- [Aim of the exercise]: Among the lines below, list those containing the string "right".

- [Provided data]:
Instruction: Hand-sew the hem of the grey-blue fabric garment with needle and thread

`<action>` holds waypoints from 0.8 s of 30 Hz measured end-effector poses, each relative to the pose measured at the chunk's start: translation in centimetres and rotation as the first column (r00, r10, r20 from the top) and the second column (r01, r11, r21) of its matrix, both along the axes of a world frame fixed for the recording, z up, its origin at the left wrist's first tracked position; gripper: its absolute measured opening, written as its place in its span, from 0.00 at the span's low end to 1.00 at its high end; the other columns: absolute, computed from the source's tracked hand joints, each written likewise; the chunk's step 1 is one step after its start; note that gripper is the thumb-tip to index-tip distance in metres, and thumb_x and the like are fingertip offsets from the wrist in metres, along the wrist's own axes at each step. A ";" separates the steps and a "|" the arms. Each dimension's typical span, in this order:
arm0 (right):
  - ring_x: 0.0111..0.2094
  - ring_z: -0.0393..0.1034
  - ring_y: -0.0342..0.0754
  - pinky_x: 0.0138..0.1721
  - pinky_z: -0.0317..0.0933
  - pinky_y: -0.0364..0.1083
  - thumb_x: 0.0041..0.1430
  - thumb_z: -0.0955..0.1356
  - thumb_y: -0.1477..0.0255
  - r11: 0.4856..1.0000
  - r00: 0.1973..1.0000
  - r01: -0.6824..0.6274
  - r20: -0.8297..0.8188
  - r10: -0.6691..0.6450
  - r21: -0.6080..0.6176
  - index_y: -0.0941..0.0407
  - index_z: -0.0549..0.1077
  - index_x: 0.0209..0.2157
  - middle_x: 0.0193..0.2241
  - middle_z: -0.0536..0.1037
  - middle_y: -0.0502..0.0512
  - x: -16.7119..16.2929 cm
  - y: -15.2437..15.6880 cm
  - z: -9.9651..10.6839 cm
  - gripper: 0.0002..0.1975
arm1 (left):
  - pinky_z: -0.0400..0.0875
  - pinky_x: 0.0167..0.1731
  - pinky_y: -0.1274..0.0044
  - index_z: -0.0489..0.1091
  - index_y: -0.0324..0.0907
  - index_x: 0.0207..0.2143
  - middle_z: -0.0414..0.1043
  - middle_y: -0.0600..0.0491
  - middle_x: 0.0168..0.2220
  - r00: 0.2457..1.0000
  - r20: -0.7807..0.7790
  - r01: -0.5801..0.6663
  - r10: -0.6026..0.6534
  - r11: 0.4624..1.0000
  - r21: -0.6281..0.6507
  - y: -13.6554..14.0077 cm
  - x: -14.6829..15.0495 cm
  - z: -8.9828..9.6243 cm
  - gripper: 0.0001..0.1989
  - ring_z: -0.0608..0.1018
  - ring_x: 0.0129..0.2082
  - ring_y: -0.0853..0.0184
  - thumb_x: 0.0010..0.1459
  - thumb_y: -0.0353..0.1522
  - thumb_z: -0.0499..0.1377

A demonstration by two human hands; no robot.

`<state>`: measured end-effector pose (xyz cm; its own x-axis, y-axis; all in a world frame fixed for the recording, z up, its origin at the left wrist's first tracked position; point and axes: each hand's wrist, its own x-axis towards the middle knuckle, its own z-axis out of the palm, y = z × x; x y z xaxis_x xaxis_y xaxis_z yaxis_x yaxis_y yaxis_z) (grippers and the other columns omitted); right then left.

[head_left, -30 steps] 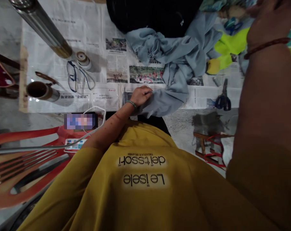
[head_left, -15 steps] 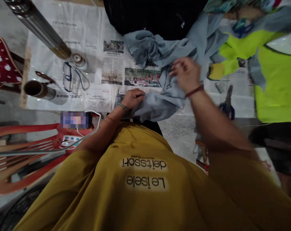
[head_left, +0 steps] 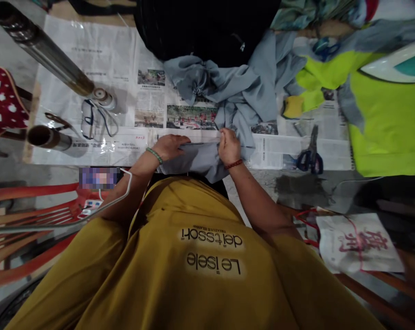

- [Result of the task]:
arm0 (right):
`<state>`: measured end-effector pose (xyz cm; its own x-axis, y-axis; all in a world frame fixed for the recording, z up, its origin at the left wrist's first tracked position; point and axes: each hand's wrist, its own x-axis towards the middle knuckle, its own z-axis out of the palm, y = z × x; x y z xaxis_x xaxis_y xaxis_z yaxis_x yaxis_y yaxis_z) (grippers and the other columns omitted); right then left.

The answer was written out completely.